Zygote._zero(xs::AbstractArray{<:Number}, T=float(eltype(xs))) =
fill!(similar(xs, T, size(xs)), false)

g = gradient(A -> A[1,2], Diagonal([1,1]))[1]
display(collect(g))
# 2×2 Array{Int64,2}:
# 0  1
# 0  0

The meaning of a gradient is that if we take an inner product with a disturbance Δx in the input, it returns the disturbance in the output. In this case, all disturbances Δx are diagonal matrices. The inner product of any diagonal matrix with the computed gradient is zero, and we obtain the correct result that the disturbance in the output is zero. So, the final result is identical to the result that we would have found after projection (solution B), which results in a zero gradient. We can further see the correctness by using this gradient in a larger function:

function f2(x)
  A = Diagonal(x)
  return A[1,2]
end
g2 = gradient(f2,[1,1])[1]
display(collect(g2))
JuliaManifolds/Manifolds.jl#2-element Array{Int64,1}:
# 0
# 0

Which is the correct result.

So, I propose to implement this small fix now. Instead of throwing an error on specialized matrices, the correct gradients are computed, which is progress!
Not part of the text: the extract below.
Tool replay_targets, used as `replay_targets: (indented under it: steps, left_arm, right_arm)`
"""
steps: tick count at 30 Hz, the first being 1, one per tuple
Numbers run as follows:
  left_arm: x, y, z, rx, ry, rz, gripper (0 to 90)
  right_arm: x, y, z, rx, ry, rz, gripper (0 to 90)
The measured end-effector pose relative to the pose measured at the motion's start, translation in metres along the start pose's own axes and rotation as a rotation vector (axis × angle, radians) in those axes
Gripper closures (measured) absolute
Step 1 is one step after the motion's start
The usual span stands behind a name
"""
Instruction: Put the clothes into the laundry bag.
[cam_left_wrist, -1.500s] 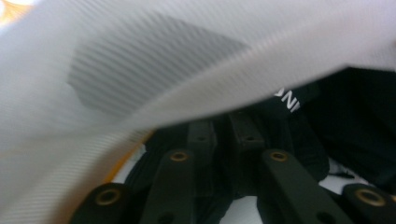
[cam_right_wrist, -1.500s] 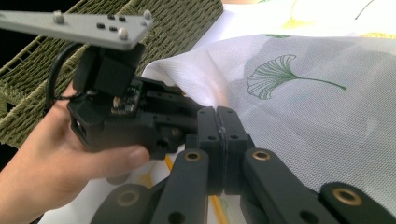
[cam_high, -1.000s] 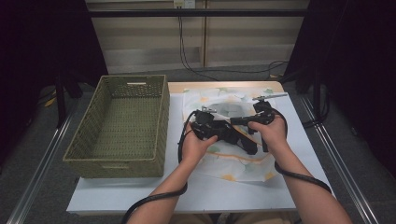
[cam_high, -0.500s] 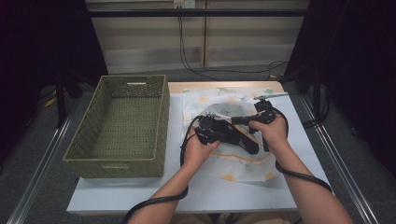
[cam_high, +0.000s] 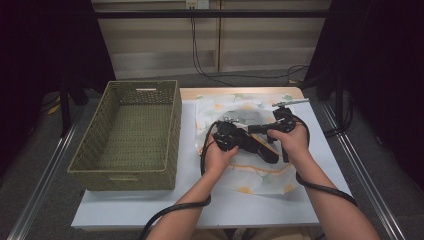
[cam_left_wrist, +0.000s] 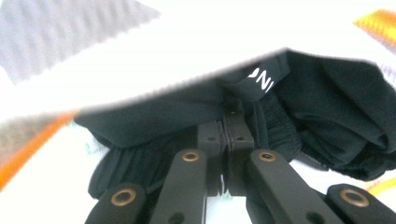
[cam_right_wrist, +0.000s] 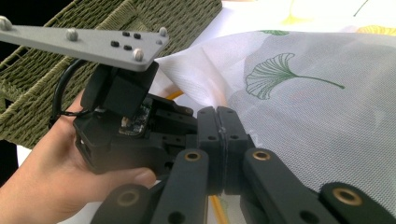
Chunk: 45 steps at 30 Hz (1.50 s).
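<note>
White table (cam_high: 150, 210): wicker basket (cam_high: 131, 131), leaf-print cloth (cam_high: 260, 177).

My left claw (cam_left_wrist: 229, 140), matte black with brass-coloured rivets, has just been closing on the black crumpled fabric garment (cam_left_wrist: 322, 116), whose black tag just ahead bears white lettering. Beneath my claws lies a sheer white cloth (cam_right_wrist: 317, 116) printed with green ginkgo leaves, yellow blossoms and orange stripes. Beside my left claw: an olive-green woven wicker basket (cam_high: 130, 135). My right claw (cam_right_wrist: 219, 140) is black too.

1 black garment (cam_high: 262, 149), 1 printed cloth (cam_high: 260, 172), 1 wicker basket (cam_high: 127, 167), 2 tongs (cam_high: 239, 141) (cam_high: 256, 129)
</note>
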<state>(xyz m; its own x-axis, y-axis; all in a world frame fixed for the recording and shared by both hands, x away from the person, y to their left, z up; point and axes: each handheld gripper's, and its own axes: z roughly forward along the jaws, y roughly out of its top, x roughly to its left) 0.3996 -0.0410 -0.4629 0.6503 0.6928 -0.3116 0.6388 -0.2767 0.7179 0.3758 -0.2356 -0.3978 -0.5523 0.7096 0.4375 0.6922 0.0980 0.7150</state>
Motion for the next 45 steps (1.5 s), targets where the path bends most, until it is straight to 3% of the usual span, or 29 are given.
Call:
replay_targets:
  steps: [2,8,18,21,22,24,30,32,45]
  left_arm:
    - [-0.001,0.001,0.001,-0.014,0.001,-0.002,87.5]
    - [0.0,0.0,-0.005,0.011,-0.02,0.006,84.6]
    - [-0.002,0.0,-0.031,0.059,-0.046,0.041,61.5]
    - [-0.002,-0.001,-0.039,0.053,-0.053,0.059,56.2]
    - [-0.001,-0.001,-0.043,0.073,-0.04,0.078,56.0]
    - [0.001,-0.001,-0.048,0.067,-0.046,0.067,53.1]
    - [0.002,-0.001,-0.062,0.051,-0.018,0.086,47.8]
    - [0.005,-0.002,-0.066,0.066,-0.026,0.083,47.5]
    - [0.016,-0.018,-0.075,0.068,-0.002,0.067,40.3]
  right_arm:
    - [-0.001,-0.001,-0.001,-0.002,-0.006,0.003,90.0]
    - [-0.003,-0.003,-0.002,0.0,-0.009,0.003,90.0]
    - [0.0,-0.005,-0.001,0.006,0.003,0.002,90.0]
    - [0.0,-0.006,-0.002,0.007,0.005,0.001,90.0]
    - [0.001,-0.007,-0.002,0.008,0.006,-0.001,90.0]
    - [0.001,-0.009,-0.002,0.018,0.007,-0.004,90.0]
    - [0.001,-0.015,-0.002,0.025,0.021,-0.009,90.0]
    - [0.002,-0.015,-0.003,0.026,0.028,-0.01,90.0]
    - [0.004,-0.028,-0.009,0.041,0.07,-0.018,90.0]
mcabbott commented 4 years ago

To clarify, this 3-arg similar makes a full matrix, while the 2-arg one makes a Diagonal, on which off-diagonal setindex is an error. One reason to avoid that in general is that using StaticArrays; similar(SA[1,2,3], Int) isa MArray but similar(SA[1,2,3], Int, (3,)) isa Array. The maximal JuliaManifolds/Manifolds.jl#256 therefore used this only on special LinearAlgebra types.

But that aside, the proposal is to treat the zeros of Diagonal as being not structurally zero, just accidentally zero. This is how sparse arrays are currently treated, for example gradient(A -> A[1,3], sparse(Diagonal(ones(3)))) is happy to keep the off-diagonal 1. I don’t think that’s a great way to treat Diagonal, whose structure is in the type! But indeed the difference drops out of some calculations, as in your example.

sdewaele commented 4 years ago

Thanks! I agree that ideally this _zero should be applied to special LinearAlgebra types. I wonder if there is a mechanism (a trait perhaps?) that allows to distinguish them? In absence of that, a loop over the special types is an option as well.

As you say, Diagonal and sparse arrays are clearly different. When computing function values, Diagonal can only have diagonal elements. Only for the gradient computation, solution A uses the entire space of matrices.

If there is a agreement that we want to use it, I can write the code for the new proposal. Just to be clear, the result of all gradient computations will be correct - not just in "some calculations"; otherwise it would not be a good idea to implement it. We can add a couple of cases to the test suite to demonstrate this. The examples that you gave earlier are useful for that.